Well I don't think that's going to happen. Between the two titles - and the two, along with (obviously) "Python for Data Analysis" by Wes McKinney, are, in my opinion, the only Panda titles worth considering - I prefer Petrous, there it is a book with more substance and clarity. . In any case, "Panda for Everyone" is a good original book, but it is clearly underpublished, making the presentation less effective than it could be. There are fewer pandas in it than in the "Pandas Cookbook" - on the other hand (and that could be a blessing for many readers) a few chapters are devoted to the illustration of statistical algorithms and machine learning. (Applied to pandas data frames - this is the pandas connection).
My advice to a Pandas student would be to get the Pandas Cookbook, Pandas for Everyone, and Python for Data Analysis, see which style you prefer, and leave 1-2 books for further study.
The author has a very well organized way of handling the data analysis concepts (i.e. the what) and tools (i.e. the what).
The best book on the market that bridges the gap between basic and intermediate levels. Very practical, concise and very engaging reading experience.
I buy other books more thoroughly and professionally and need more time to study, which is not my intention. For my purpose is that the pandas slim down quickly and use them to solve my problem. The arrangement and depth of the books are suitable for beginners. The book Let Me Master Pandas Quickly, but you don't have to go into every detail or the scientist's report is as important as the name of the book "For All". Thank you Daniele Y.

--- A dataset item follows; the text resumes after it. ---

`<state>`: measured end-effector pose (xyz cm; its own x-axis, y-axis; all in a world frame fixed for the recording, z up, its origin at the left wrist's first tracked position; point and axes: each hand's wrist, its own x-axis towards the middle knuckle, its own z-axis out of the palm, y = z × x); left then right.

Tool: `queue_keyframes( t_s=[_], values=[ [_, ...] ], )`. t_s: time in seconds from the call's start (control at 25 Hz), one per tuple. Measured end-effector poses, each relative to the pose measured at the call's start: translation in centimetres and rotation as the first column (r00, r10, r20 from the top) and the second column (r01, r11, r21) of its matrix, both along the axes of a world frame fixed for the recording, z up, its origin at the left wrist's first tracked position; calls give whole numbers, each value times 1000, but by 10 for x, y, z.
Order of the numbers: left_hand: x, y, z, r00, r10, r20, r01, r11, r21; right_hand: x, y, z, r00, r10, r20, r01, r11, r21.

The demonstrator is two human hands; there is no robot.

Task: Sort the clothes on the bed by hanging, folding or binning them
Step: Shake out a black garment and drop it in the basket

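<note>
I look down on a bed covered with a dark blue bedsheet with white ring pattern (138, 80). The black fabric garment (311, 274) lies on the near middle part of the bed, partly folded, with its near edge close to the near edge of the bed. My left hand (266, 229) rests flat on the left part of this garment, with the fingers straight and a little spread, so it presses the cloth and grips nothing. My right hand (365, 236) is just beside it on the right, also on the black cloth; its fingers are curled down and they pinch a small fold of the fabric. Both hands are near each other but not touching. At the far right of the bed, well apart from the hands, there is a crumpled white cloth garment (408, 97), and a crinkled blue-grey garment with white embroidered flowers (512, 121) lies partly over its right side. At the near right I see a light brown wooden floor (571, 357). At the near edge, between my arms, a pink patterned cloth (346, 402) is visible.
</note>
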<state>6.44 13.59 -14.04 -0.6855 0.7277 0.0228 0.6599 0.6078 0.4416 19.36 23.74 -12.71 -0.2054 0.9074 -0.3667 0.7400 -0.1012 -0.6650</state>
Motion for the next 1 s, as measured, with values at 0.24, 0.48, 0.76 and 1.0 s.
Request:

I've looked through dozens of data analysis books to get a clear understanding of data frames and data conflicts. This book is as succinct and perfect in its examples and explanations as I had always hoped it would be, but I could never have found it in a book; until now. I'm going to get the word out on this book because it needs more credit. Thank you Daniele, Lord!
Most Python data analysis textbooks start slowly and work your way up to Panda via NumPy. In contrast, Pandas for Everyone begins with an in-depth discussion of the steps to read and manipulate data. The chapters are mostly short and self-contained. The examples are basic, however, and I had to supplement this book with "Python for Data Analysis: Data Wrangling with Pandas, NumPy and IPython" by Wes Mckinney and "Python Data Science Handbook" by Jake Vanderplas to fully understand what was going on went the hood.